Modulation Feature Enhancement with a Multi-Stage Attention Network for Underwater Acoustic Target Recognition
For researchers in underwater acoustic target recognition, this work addresses challenges of complex noise and class imbalance with a novel attention-based framework.
The paper proposes a deep learning framework for underwater acoustic target recognition that uses VMD and 3/2-D spectrum for feature extraction, a multi-stage attention network (MMATT) with novel attention mechanisms, and an adjustable class-balanced focal loss to handle class imbalance. On a real-world dataset, the method improves recognition performance.
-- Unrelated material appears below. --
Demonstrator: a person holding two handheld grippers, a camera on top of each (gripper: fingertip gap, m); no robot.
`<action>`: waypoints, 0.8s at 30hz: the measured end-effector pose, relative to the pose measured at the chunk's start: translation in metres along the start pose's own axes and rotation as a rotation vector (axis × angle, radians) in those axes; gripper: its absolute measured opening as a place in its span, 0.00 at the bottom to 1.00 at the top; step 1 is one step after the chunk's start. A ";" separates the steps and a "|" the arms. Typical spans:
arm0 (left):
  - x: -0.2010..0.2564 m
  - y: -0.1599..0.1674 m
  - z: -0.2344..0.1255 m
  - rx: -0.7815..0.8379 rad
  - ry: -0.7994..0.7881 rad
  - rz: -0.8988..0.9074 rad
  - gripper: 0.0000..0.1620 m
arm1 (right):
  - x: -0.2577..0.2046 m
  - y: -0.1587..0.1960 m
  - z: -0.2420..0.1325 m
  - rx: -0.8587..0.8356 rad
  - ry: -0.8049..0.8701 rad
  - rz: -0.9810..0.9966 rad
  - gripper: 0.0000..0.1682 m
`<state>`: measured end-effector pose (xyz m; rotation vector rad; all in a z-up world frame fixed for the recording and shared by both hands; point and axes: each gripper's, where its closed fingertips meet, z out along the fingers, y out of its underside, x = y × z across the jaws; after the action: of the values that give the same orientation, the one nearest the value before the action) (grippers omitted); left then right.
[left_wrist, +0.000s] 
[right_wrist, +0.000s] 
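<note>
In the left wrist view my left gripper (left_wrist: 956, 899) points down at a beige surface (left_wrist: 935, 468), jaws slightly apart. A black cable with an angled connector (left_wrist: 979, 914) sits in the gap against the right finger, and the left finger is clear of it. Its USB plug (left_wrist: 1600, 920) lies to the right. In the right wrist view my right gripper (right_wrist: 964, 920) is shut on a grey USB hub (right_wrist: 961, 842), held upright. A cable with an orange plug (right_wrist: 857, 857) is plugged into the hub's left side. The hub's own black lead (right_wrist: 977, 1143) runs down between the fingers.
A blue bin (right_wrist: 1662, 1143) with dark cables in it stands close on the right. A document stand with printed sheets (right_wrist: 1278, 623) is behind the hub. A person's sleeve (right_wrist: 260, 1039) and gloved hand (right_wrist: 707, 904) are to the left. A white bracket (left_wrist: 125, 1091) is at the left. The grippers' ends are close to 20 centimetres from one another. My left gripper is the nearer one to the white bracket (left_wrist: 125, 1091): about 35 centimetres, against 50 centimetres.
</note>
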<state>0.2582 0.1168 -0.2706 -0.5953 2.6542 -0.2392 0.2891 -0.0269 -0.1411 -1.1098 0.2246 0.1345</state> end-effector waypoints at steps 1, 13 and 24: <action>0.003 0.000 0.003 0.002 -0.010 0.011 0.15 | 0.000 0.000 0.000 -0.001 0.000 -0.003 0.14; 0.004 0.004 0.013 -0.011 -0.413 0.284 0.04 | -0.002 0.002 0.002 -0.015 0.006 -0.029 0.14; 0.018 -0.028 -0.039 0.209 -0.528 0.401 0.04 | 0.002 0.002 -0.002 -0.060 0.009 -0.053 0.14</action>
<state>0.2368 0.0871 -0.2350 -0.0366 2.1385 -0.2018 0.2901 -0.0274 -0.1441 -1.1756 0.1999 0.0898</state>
Underwater acoustic target recognition is critical for maritime applications, yet it faces challenges arising from the complex and diverse nature of ship-radiated noise. To address these issues, we propose a robust deep learning-based framework. First, we introduce a feature extraction and fusion method based on variational mode decomposition (VMD) and the 3/2-D spectrum to generate high-fidelity 2-D DEMON spectral features, which effectively capture modulation envelope information. To further enhance feature representation, we design a one-dimensional convolutional neural network (1-D CNN) integrated with a novel Multi-Stage Multi-Type Attention Mechanism (MMATT) that adaptively refines features at different network depths. Within this mechanism, we propose a Residual Channel-Independent Spectral Attention Mechanism (R-CISAM) and a Multi-Scale Separate-and-Fuse Spectral Attention Mechanism (MS-SFSAM). Moreover, to mitigate performance degradation caused by severe class imbalance inherent in real-world ship-radiated noise data, we devise an Adjustable Class-Balanced Focal Loss (ACBFL), which provides flexibility across tasks with varying degrees of imbalance. Experimental results on a real-world ship-radiated noise dataset demonstrate that the proposed solutions effectively enhance underwater acoustic target recognition performance.